The romance author Nicholas Sparks again defended himself Thursday against allegations in a long-running lawsuit that alleges he defamed the former headmaster of his private Christian school in North Carolina by telling people the man had dementia.
The suit was first brought by Saul Hillel Benjamin in 2014, a little more than a year after he was hired to run The Epiphany School of Global Studies at New Bern, near the North Carolina coast. It alleged that Benjamin was forced out of the job because of a Jewish follower of Quakerism who worked "to recruit black students and faculty" and "supported a bullied group of gay students."

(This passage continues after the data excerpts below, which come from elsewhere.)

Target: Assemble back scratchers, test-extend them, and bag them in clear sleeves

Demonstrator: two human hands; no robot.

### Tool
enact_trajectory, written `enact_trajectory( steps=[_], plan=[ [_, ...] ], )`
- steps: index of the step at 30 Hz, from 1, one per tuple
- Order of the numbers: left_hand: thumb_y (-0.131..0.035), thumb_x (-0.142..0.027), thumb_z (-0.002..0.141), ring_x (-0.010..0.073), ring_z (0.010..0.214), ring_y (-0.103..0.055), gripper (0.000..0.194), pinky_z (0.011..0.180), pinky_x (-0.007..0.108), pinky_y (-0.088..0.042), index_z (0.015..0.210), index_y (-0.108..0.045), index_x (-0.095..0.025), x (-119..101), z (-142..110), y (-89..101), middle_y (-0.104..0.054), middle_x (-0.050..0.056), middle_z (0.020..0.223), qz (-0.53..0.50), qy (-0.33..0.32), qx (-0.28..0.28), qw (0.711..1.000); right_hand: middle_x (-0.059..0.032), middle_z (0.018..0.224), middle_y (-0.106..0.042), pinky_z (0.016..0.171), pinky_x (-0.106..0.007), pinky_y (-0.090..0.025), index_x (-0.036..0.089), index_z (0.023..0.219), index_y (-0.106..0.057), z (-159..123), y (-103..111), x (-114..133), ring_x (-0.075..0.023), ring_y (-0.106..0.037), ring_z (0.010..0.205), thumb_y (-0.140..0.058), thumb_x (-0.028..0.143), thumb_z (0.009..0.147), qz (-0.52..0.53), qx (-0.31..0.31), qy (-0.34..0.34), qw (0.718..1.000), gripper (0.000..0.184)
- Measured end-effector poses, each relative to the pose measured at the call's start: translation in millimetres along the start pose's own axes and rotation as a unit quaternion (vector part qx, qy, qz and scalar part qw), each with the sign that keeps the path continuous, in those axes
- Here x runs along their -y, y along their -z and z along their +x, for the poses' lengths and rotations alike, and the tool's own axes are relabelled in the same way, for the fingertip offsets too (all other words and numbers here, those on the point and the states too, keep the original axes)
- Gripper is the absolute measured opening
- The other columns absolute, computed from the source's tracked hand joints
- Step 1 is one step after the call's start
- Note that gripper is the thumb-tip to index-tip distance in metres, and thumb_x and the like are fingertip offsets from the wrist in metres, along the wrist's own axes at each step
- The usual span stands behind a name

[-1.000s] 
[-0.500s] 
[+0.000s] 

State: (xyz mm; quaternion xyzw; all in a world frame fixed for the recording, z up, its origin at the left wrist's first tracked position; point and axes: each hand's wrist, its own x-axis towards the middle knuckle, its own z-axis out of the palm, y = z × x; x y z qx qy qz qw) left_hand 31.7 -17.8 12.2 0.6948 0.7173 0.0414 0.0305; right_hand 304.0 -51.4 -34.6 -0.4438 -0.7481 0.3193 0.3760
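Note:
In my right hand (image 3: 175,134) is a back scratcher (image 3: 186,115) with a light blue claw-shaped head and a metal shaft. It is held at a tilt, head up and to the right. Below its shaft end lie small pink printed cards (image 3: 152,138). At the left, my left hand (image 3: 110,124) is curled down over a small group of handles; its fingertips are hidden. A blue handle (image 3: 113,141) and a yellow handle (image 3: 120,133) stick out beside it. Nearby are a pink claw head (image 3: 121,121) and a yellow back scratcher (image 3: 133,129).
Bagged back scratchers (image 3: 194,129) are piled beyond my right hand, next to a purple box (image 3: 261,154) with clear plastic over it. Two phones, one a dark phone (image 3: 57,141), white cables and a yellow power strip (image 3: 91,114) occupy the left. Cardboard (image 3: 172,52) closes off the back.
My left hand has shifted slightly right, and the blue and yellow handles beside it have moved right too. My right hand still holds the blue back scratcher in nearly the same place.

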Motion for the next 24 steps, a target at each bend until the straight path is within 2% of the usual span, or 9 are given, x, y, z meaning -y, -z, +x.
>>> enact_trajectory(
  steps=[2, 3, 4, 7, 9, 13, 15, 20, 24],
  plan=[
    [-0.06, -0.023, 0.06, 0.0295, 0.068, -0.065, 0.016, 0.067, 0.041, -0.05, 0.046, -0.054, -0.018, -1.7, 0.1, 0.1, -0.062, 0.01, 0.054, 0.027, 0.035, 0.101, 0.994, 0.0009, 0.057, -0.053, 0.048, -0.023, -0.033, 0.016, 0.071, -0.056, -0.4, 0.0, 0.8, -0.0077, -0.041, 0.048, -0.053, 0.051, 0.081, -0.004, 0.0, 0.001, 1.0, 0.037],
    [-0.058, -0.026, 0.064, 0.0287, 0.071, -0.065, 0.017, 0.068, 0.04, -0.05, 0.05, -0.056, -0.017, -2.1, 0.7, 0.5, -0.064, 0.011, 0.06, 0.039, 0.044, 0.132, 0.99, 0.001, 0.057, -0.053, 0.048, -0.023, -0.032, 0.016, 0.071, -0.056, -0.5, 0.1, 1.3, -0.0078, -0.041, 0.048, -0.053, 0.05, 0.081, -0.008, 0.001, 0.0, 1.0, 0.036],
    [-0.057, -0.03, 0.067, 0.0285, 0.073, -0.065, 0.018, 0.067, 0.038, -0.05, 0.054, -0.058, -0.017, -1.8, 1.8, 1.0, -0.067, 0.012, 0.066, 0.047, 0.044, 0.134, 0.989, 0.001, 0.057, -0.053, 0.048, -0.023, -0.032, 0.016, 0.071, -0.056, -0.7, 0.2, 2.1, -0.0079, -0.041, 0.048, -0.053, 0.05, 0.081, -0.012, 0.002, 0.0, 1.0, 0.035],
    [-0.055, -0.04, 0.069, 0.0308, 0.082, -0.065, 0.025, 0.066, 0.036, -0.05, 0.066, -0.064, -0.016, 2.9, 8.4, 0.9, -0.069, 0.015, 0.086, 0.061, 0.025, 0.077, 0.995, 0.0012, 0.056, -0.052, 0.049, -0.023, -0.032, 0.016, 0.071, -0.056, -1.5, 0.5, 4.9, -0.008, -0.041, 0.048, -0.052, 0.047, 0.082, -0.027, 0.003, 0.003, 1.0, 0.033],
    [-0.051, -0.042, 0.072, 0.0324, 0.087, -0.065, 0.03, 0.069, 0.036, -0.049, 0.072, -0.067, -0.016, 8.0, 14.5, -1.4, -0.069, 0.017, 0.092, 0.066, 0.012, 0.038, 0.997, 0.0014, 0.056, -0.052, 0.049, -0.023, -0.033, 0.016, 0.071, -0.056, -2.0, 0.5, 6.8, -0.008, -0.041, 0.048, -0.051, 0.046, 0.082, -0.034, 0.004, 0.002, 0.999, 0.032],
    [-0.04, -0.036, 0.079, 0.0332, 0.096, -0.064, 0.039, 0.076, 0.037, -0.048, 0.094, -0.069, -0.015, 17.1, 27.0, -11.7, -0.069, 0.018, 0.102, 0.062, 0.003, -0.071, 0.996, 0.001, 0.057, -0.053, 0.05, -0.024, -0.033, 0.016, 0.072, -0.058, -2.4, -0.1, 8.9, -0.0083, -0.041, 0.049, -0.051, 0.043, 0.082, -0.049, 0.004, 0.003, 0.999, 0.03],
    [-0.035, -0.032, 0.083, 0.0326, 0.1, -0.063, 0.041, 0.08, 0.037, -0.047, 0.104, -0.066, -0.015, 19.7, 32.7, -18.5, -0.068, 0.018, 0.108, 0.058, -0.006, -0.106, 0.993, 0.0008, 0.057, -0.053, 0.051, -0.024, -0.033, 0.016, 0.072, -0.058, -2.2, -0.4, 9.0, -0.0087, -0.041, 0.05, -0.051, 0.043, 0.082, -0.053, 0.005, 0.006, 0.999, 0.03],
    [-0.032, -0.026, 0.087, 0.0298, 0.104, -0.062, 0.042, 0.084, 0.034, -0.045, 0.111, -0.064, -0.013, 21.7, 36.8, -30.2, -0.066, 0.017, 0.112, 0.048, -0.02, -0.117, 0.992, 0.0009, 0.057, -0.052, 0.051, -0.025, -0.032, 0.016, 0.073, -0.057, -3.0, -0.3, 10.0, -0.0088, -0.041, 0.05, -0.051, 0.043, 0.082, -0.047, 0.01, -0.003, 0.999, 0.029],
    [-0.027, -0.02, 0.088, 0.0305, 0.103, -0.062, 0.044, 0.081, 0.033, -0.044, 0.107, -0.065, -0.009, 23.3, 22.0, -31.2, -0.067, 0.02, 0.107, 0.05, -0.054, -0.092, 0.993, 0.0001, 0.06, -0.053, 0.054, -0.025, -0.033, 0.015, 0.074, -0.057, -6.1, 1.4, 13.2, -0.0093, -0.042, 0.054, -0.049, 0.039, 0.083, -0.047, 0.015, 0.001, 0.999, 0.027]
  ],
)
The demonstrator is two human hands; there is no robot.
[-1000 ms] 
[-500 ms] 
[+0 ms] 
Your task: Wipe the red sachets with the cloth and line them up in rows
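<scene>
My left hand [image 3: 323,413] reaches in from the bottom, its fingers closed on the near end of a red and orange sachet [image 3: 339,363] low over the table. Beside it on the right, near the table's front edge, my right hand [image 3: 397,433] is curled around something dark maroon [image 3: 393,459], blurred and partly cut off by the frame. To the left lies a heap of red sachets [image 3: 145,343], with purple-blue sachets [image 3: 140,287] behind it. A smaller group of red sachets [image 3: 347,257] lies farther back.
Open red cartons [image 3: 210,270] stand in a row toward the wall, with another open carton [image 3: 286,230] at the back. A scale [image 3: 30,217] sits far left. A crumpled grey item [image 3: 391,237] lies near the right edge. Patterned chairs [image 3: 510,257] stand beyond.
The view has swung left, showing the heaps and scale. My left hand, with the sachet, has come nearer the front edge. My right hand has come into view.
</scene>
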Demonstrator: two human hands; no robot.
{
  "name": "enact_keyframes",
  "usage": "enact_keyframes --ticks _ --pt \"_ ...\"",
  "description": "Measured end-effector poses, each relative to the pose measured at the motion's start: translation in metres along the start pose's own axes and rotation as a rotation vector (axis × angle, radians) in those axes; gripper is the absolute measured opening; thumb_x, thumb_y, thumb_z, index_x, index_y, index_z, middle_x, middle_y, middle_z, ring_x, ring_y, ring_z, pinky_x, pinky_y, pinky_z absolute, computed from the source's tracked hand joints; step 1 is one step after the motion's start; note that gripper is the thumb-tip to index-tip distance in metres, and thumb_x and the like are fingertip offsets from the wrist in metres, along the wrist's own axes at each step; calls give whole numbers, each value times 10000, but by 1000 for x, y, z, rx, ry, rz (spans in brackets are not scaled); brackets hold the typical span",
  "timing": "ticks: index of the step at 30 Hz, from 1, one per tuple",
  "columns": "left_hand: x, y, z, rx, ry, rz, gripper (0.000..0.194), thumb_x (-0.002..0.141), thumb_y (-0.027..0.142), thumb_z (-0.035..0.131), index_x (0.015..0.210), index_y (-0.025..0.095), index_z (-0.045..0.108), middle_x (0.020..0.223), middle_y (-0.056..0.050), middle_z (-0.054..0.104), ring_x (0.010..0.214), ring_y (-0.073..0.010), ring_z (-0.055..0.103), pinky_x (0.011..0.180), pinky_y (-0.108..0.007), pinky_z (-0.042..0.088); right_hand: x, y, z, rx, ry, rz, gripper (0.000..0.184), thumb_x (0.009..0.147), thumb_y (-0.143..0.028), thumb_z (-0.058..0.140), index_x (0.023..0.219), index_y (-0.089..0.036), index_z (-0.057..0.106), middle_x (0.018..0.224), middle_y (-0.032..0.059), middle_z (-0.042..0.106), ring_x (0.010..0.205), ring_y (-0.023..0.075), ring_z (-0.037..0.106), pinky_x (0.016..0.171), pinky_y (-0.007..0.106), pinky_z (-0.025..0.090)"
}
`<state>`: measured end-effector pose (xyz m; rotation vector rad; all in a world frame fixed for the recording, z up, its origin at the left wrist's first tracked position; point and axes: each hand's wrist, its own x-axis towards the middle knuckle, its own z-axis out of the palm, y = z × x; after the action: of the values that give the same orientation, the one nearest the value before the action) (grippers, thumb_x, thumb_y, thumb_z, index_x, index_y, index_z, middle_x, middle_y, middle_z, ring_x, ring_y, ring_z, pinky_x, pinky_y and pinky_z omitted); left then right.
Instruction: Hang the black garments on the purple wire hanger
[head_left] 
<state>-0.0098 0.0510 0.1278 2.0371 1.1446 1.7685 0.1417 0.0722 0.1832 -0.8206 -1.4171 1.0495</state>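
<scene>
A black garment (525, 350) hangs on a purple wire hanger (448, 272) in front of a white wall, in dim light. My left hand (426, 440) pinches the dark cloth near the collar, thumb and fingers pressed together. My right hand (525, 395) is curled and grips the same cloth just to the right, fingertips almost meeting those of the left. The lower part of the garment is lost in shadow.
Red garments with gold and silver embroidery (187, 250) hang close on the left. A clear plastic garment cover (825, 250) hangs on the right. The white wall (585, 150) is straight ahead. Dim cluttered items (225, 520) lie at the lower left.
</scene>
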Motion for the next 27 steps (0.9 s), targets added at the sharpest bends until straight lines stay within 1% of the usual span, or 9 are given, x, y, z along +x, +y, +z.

Most of the suit was dismissed in 201
Benjamin alleged the complaints were a pretext for his firing, which he said violated federal law.
A federal judge last year dismissed all the counts in the lawsuit alleging the allegation of religious discrimination against Benjamin and all alleged retaliation for his attempts to diversify the school.
The remaining counts Benjamin to resign involuntarily, sparks and others defend him from spreading rumors he had dementia and Alzheimer's disease.
The emails and their contents have been the Subject of news reports going back to 2015.
"The article appears in today's The Daily Beast is not news, and repeats false accusations and claims made against Epiphany and me, and largely ignores the overwhelming evidence we have submitted to the Court, "Sparks, the author of numerous bestsellers that have sold more than 100 million copies, said in a stateme nt Thursday.
"I am pleased that the Court has dismissed nearly every claim against me, my Foundation and Epiphany," he said. "Very importantly, the Court has dismissed all claims of discrimination or harassment against me."
After efforts to settle the case failed, trial on the remaining counts is set for Aug. 14 in U.S. Pat. District Court in Raleigh, North Carolina.